Work-life balance: perché è importante investire in questo modello

L’innovazione aziendale parte dall’interno, il benessere dei propri dipendenti è un elemento essenziale. Rendi eccellente la tua azienda con il work-life balance.

Con il termine work-life balance si indica l’equilibrio, spesso alquanto utopico in Italia, tra lavoro e vita privata.
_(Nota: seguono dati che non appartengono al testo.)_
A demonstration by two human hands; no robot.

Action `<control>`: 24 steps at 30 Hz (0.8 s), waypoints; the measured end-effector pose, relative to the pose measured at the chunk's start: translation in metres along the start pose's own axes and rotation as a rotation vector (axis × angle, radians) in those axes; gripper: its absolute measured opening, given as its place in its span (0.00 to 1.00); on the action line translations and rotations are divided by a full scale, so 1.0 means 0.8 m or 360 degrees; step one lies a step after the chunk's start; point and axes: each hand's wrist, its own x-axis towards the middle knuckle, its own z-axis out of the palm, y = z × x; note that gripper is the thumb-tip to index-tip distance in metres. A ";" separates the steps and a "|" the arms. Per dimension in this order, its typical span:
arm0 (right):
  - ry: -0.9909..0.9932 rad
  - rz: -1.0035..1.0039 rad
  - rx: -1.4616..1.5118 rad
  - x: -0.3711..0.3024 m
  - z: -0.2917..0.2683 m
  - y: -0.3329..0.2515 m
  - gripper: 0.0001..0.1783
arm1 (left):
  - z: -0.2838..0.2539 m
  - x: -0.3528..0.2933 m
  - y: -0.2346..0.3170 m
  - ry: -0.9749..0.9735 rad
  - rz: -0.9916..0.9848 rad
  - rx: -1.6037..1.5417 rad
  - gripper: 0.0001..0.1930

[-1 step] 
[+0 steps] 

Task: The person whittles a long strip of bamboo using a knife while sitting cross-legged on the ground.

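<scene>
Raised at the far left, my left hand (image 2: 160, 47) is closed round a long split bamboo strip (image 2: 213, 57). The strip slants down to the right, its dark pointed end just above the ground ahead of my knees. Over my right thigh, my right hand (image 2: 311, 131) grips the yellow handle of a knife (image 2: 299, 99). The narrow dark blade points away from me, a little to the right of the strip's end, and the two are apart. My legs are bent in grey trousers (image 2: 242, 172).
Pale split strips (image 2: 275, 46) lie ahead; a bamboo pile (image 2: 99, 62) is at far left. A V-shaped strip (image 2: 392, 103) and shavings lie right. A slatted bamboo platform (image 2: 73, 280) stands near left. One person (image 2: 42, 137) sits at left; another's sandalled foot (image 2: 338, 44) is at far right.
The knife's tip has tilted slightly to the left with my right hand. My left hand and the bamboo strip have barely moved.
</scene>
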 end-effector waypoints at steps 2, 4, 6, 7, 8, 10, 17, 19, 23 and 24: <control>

Rispetto alle  altre nazioni europee e del resto del mondo, il nostro paese ha ancora molta strada da percorrere prima che i lavoratori italiani siano in grado di conciliare in modo appropriato carriera e ambizioni professionali con la propria vita  privata. Ai dipendenti, in un contesto come quello attuale caratterizzato da instabilità lavorativa ed economica, vengono richiesti sempre maggiori sacrifici. Lo sforzo richiesto ai dipendenti è da intendersi  sia in termini di numero di ore lavorate sia in termini di coinvolgimento cognitivo, per questo motivo i lavoratori si vedono spesso costretti a rinunciare alla propria vita privata in funzione del lavoro.

Si innesca un circolo vizioso nel quale sembra che non possano coesistere lavoro e famiglia per chi si affaccia al mondo del lavoro che, dopo aver investito anni in studi universitari e master di perfezionamento, alla soglia dei trent’anni, si trova  a dover scegliere tra carriera e vita privata. Attualmente il mondo del lavoro offre contratti a termine e aleatori ai lavoratori, richiedendo loro un alto grado di flessibilità, tutto ciò gli impedisce di fare progetti a medio-lungo termine ed è palese che in questo contesto per un giovane metter su famiglia diventa un’ardua sfida caratterizzata da un rischio notevole. Se per un lavoratore di sesso maschile la situazione è già di per se complicata, per le donne intorno ai trenta diventa quasi impossibile inserirsi nel mondo del lavoro o avere quella posizione stabile che la loro età richiederebbe. Lo spettro della maternità fa molta paura ai datori di lavoro e alle stesse lavoratrici che, purtroppo, sanno che si troveranno a scegliere tra il desiderio di maternità e il lavoro.

Nel 2016 il Parlamento europeo ha votato a Strasburgo  la risoluzione “Creating labour market conditions favourable for work-life balance” (Creazione di condizioni del mercato del lavoro favorevoli all’equilibrio tra vita privata e vita professionale). Il titolo della risoluzione è immediatamente intuitivo in merito a quelli che sono i contenuti, e se l’argomento è arrivato ad essere votato in commissione europea la sua rilevanza è evidente. Il parlamento europeo ha sancito che l’equilibrio tra lavoro e vita privata è un ”diritto” del lavoratore il che ne fa un dovere per le aziende. Fino all’anno scorso, per un’azienda investire nel work-life balance era un di più, oggi è quasi un atto dovuto.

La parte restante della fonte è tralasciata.